* Information supplied *
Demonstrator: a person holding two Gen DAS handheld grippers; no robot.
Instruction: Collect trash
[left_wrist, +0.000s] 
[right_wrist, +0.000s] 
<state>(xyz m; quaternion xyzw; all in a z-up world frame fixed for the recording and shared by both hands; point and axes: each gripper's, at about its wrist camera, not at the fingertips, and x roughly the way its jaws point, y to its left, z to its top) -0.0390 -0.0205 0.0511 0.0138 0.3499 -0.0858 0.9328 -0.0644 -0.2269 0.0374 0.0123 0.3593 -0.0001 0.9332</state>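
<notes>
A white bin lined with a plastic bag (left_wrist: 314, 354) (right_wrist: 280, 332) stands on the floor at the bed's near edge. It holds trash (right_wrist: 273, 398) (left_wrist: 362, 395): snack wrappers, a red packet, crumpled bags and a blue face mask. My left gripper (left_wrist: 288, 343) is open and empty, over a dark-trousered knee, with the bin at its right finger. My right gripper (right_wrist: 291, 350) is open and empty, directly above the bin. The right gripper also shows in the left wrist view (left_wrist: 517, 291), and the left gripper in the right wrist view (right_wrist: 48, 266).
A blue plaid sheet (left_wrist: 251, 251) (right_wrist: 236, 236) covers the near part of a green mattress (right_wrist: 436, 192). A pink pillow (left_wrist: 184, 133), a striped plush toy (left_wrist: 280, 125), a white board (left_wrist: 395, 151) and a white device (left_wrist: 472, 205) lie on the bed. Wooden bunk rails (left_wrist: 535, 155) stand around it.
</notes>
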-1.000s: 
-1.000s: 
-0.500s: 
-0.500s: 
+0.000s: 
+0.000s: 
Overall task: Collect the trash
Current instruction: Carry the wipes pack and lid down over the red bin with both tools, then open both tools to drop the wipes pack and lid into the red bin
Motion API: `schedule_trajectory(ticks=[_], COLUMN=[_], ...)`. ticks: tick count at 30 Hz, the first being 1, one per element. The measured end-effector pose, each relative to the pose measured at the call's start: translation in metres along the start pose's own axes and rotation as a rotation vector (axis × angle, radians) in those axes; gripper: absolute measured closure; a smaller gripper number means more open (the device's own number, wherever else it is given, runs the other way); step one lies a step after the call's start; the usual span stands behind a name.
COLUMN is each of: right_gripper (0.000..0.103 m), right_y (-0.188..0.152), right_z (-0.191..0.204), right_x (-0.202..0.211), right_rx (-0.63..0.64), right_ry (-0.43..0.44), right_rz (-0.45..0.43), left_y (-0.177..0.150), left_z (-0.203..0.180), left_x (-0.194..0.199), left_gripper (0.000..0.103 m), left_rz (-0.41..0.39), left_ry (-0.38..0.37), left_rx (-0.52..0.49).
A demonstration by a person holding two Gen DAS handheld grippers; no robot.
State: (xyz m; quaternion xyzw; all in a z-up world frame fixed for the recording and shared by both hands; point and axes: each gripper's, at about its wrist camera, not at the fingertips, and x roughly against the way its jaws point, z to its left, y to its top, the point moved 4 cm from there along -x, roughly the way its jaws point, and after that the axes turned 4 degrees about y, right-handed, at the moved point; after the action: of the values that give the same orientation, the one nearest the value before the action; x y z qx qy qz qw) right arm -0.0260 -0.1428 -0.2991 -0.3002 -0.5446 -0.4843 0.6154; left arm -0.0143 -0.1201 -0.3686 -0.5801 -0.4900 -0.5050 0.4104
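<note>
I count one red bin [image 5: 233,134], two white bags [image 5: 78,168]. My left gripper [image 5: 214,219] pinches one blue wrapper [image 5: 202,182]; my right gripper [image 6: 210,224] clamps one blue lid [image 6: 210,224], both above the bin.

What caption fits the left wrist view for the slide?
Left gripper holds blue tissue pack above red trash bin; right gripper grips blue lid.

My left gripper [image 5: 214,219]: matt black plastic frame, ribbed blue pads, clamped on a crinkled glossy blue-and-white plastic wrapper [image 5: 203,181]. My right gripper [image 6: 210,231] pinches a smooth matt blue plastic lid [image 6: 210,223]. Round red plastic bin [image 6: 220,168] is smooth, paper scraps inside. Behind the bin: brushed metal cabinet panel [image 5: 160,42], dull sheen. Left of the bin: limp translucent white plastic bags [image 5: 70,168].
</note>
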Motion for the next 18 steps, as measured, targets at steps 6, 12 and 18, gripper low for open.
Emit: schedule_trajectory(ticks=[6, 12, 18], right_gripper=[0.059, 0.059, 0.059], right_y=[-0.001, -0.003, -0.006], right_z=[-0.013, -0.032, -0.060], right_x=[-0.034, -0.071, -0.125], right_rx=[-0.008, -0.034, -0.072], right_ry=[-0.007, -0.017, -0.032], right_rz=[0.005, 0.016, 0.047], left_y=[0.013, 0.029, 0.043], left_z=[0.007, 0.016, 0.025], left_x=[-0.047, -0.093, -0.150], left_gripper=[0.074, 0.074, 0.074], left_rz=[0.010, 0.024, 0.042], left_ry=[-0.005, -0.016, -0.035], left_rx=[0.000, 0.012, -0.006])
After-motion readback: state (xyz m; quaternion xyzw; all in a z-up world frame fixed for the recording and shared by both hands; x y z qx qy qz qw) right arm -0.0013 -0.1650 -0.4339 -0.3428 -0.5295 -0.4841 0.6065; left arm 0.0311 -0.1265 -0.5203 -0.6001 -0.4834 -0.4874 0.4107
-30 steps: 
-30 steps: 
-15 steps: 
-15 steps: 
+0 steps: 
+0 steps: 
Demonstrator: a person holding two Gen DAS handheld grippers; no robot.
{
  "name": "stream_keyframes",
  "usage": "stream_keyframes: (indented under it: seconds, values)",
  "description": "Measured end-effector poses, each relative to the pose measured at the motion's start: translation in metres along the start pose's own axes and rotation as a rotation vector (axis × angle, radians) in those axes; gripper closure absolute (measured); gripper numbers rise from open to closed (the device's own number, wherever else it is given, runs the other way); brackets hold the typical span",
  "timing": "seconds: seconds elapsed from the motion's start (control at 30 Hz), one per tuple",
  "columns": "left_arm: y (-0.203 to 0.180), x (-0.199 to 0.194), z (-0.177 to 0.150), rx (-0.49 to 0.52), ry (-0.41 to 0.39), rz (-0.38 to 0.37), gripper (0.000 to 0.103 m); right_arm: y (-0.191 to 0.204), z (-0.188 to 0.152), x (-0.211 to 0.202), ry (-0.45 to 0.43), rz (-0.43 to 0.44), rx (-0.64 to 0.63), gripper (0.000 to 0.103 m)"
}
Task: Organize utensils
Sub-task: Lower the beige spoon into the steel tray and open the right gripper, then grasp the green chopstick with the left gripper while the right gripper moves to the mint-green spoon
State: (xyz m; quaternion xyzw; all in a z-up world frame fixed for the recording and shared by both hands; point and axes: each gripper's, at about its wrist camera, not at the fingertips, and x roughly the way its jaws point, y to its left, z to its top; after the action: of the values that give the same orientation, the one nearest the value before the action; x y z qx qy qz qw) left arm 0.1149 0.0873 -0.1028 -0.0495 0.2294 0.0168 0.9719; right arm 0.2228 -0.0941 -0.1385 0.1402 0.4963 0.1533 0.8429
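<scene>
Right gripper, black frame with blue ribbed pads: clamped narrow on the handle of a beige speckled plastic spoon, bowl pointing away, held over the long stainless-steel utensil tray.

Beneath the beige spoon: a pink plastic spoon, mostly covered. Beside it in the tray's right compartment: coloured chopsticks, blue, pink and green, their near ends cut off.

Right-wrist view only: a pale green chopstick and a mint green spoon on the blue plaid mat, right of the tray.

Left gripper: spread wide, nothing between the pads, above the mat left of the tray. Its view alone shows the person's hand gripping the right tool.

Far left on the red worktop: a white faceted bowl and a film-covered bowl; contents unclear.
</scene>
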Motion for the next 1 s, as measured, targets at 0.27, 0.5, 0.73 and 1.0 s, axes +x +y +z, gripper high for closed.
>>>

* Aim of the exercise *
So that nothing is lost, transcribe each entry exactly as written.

* Result below *
Demonstrator: a person holding two Gen DAS handheld grippers; no robot.
Instruction: Collect trash
[left_wrist, +0.000s] 
[right_wrist, +0.000s] 
<state>(xyz m; quaternion xyzw; all in a z-up world frame fixed for the recording and shared by both hands; point and axes: each gripper's, at about its wrist camera, not at the fingertips, and x roughly the way its jaws point, y to its left, z to its top) -0.0390 -0.0205 0.0511 0.0138 0.3499 -0.0858 0.9328 -0.0644 -0.2269 0.0374 0.0123 0.3593 -0.0001 0.9332</state>
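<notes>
A white bin lined with a plastic bag (left_wrist: 314, 354) (right_wrist: 280, 332) stands on the floor at the bed's near edge. It holds trash (right_wrist: 273, 398) (left_wrist: 362, 395): snack wrappers, a red packet, crumpled bags and a blue face mask. My left gripper (left_wrist: 288, 343) is open and empty, over a dark-trousered knee, with the bin at its right finger. My right gripper (right_wrist: 291, 350) is open and empty, directly above the bin. The right gripper also shows in the left wrist view (left_wrist: 517, 291), and the left gripper in the right wrist view (right_wrist: 48, 266).
A blue plaid sheet (left_wrist: 251, 251) (right_wrist: 236, 236) covers the near part of a green mattress (right_wrist: 436, 192). A pink pillow (left_wrist: 184, 133), a striped plush toy (left_wrist: 280, 125), a white board (left_wrist: 395, 151) and a white device (left_wrist: 472, 205) lie on the bed. Wooden bunk rails (left_wrist: 535, 155) stand around it.
</notes>
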-1.000s: 
-1.000s: 
-0.500s: 
-0.500s: 
+0.000s: 
+0.000s: 
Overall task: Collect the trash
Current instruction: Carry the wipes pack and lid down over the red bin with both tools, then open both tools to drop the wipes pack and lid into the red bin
Motion API: `schedule_trajectory(ticks=[_], COLUMN=[_], ...)`. ticks: tick count at 30 Hz, the first being 1, one per element. The measured end-effector pose, each relative to the pose measured at the call's start: translation in metres along the start pose's own axes and rotation as a rotation vector (axis × angle, radians) in those axes; gripper: absolute measured closure; a smaller gripper number means more open (the device's own number, wherever else it is given, runs the other way); step one lies a step after the call's start; the usual span stands behind a name.
COLUMN is each of: right_gripper (0.000..0.103 m), right_y (-0.188..0.152), right_z (-0.191..0.204), right_x (-0.202..0.211), right_rx (-0.63..0.64), right_ry (-0.43..0.44), right_rz (-0.45..0.43), left_y (-0.177..0.150), left_z (-0.203..0.180), left_x (-0.194..0.199), left_gripper (0.000..0.103 m), left_rz (-0.41..0.39), left_ry (-0.38..0.37), left_rx (-0.52..0.49).
A demonstration by a person holding two Gen DAS handheld grippers; no robot.
State: (xyz m; quaternion xyzw; all in a z-up world frame fixed for the recording and shared by both hands; point and axes: each gripper's, at about its wrist camera, not at the fingertips, and x roughly against the way its jaws point, z to its left, y to its top, the point moved 4 cm from there along -x, roughly the way its jaws point, and after that the axes turned 4 degrees about y, right-handed, at the moved point; after the action: of the values that give the same orientation, the one nearest the value before the action; x y z qx qy qz qw) right arm -0.0260 -0.1428 -0.2991 -0.3002 -0.5446 -0.4843 0.6154; left arm -0.0143 -0.1201 -0.3686 -0.5801 -0.4900 -0.5050 0.4104
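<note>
I count one red bin [image 5: 233,134], two white bags [image 5: 78,168]. My left gripper [image 5: 214,219] pinches one blue wrapper [image 5: 202,182]; my right gripper [image 6: 210,224] clamps one blue lid [image 6: 210,224], both above the bin.

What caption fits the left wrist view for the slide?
Left gripper holds blue tissue pack above red trash bin; right gripper grips blue lid.

My left gripper [image 5: 214,219]: matt black plastic frame, ribbed blue pads, clamped on a crinkled glossy blue-and-white plastic wrapper [image 5: 203,181]. My right gripper [image 6: 210,231] pinches a smooth matt blue plastic lid [image 6: 210,223]. Round red plastic bin [image 6: 220,168] is smooth, paper scraps inside. Behind the bin: brushed metal cabinet panel [image 5: 160,42], dull sheen. Left of the bin: limp translucent white plastic bags [image 5: 70,168].
</note>
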Motion for the next 18 steps, as measured, targets at steps 6, 12 and 18, gripper low for open.
Emit: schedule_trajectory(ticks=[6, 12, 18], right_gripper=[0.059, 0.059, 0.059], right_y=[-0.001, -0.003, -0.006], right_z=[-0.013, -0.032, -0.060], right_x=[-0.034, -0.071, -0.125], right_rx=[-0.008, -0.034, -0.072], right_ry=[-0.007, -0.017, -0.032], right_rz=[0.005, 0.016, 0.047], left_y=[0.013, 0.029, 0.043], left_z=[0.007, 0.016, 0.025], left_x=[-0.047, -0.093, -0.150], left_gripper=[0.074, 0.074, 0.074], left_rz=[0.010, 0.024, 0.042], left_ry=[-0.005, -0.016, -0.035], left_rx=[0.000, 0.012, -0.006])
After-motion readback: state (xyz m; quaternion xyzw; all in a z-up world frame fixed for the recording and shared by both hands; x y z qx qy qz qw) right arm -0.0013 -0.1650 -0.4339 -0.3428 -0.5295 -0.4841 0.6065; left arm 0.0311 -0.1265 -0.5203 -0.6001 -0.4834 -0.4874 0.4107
-30 steps: 
-30 steps: 
-15 steps: 
-15 steps: 
+0 steps: 
+0 steps: 
Demonstrator: a person holding two Gen DAS handheld grippers; no robot.
{
  "name": "stream_keyframes",
  "usage": "stream_keyframes: (indented under it: seconds, values)",
  "description": "Measured end-effector poses, each relative to the pose measured at the motion's start: translation in metres along the start pose's own axes and rotation as a rotation vector (axis × angle, radians) in those axes; gripper closure absolute (measured); gripper numbers rise from open to closed (the device's own number, wherever else it is given, runs the other way); brackets hold the typical span",
  "timing": "seconds: seconds elapsed from the motion's start (control at 30 Hz), one per tuple",
  "columns": "left_arm: y (-0.203 to 0.180), x (-0.199 to 0.194), z (-0.177 to 0.150), rx (-0.49 to 0.52), ry (-0.41 to 0.39), rz (-0.38 to 0.37), gripper (0.000 to 0.103 m); right_arm: y (-0.191 to 0.204), z (-0.188 to 0.152), x (-0.211 to 0.202), ry (-0.45 to 0.43), rz (-0.43 to 0.44), rx (-0.64 to 0.63), gripper (0.000 to 0.103 m)"
}
Task: Organize utensils
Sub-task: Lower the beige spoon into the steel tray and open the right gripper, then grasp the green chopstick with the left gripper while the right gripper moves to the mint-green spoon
State: (xyz m; quaternion xyzw; all in a z-up world frame fixed for the recording and shared by both hands; point and axes: each gripper's, at about its wrist camera, not at the fingertips, and x roughly the way its jaws point, y to its left, z to its top; after the action: of the values that give the same orientation, the one nearest the value before the action; x y z qx qy qz qw) left arm 0.1149 0.0873 -0.1028 -0.0495 0.2294 0.0168 0.9719; right arm 0.2228 -0.0941 -0.1385 0.1402 0.4963 0.1533 0.8429
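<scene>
Right gripper, black frame with blue ribbed pads: clamped narrow on the handle of a beige speckled plastic spoon, bowl pointing away, held over the long stainless-steel utensil tray.

Beneath the beige spoon: a pink plastic spoon, mostly covered. Beside it in the tray's right compartment: coloured chopsticks, blue, pink and green, their near ends cut off.

Right-wrist view only: a pale green chopstick and a mint green spoon on the blue plaid mat, right of the tray.

Left gripper: spread wide, nothing between the pads, above the mat left of the tray. Its view alone shows the person's hand gripping the right tool.

Far left on the red worktop: a white faceted bowl and a film-covered bowl; contents unclear.
</scene>
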Motion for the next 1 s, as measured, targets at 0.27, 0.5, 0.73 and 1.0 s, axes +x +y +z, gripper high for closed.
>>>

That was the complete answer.